▶ Required work: The data is to be retyped in full, exactly.

▶ Information supplied:
######

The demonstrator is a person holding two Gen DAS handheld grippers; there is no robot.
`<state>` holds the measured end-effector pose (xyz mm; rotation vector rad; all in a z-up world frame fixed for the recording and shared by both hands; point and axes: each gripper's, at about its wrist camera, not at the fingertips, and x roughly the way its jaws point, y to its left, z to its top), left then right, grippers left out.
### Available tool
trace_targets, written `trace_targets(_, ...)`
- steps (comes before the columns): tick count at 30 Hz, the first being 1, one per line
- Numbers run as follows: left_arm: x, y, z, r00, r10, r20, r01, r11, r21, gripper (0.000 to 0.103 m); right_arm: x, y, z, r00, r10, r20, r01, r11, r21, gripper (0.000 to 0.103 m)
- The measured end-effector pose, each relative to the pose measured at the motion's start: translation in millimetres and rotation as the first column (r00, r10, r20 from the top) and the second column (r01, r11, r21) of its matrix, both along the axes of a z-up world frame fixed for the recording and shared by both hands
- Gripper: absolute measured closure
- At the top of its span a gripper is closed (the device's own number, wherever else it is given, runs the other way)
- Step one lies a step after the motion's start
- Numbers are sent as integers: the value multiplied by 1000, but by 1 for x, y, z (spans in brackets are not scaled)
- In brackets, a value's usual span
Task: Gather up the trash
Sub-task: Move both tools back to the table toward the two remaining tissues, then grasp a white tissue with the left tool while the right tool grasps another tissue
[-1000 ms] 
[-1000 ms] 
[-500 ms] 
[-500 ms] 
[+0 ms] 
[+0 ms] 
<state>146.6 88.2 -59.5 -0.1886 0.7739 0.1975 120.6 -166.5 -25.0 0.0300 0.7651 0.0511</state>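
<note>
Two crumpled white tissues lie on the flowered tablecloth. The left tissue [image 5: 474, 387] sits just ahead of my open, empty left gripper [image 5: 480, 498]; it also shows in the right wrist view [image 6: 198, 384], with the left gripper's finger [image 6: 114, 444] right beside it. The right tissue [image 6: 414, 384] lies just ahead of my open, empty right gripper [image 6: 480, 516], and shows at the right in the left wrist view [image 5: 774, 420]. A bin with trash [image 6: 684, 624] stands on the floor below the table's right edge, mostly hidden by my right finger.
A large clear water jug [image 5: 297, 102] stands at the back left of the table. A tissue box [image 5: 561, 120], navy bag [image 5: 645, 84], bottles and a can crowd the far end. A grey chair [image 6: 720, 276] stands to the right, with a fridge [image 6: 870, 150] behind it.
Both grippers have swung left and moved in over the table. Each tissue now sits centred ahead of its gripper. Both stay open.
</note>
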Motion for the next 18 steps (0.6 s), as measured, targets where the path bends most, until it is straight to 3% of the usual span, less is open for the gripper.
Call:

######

▶ Task answer:
The demonstrator is a person holding two Gen DAS handheld grippers; there is no robot.
`<state>` holds the measured end-effector pose (xyz mm; rotation vector rad; all in a z-up world frame fixed for the recording and shared by both hands; point and axes: each gripper's, at about its wrist camera, not at the fingertips, and x roughly the way its jaws point, y to its left, z to its top), left then right, grippers left out.
### Available tool
trace_targets, written `trace_targets(_, ...)`
- steps (comes before the columns): tick count at 30 Hz, the first being 1, one per line
- Numbers run as follows: left_arm: x, y, z, r00, r10, r20, r01, r11, r21, gripper (0.000 to 0.103 m); right_arm: x, y, z, r00, r10, r20, r01, r11, r21, gripper (0.000 to 0.103 m)
- The measured end-effector pose, each relative to the pose measured at the motion's start: translation in millimetres and rotation as the first column (r00, r10, r20 from the top) and the second column (r01, r11, r21) of its matrix, both along the axes of a z-up world frame fixed for the recording and shared by both hands
- Gripper: absolute measured closure
- At the top of its span a gripper is closed (the device's own number, wherever else it is given, runs the other way)
- Step one lies a step after the motion's start
- Numbers are sent as integers: the value multiplied by 1000, but by 1 for x, y, z (spans in brackets are not scaled)
- In brackets, a value's usual span
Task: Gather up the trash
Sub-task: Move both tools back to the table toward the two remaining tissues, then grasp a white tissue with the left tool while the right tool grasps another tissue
[-1000 ms] 
[-1000 ms] 
[-500 ms] 
[-500 ms] 
[+0 ms] 
[+0 ms] 
<state>146.6 88.2 -59.5 -0.1886 0.7739 0.1975 120.6 -166.5 -25.0 0.0300 0.7651 0.0511</state>
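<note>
Two crumpled white tissues lie on the flowered tablecloth. The left tissue [image 5: 474, 387] sits just ahead of my open, empty left gripper [image 5: 480, 498]; it also shows in the right wrist view [image 6: 198, 384], with the left gripper's finger [image 6: 114, 444] right beside it. The right tissue [image 6: 414, 384] lies just ahead of my open, empty right gripper [image 6: 480, 516], and shows at the right in the left wrist view [image 5: 774, 420]. A bin with trash [image 6: 684, 624] stands on the floor below the table's right edge, mostly hidden by my right finger.
A large clear water jug [image 5: 297, 102] stands at the back left of the table. A tissue box [image 5: 561, 120], navy bag [image 5: 645, 84], bottles and a can crowd the far end. A grey chair [image 6: 720, 276] stands to the right, with a fridge [image 6: 870, 150] behind it.
Both grippers have swung left and moved in over the table. Each tissue now sits centred ahead of its gripper. Both stay open.
</note>
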Motion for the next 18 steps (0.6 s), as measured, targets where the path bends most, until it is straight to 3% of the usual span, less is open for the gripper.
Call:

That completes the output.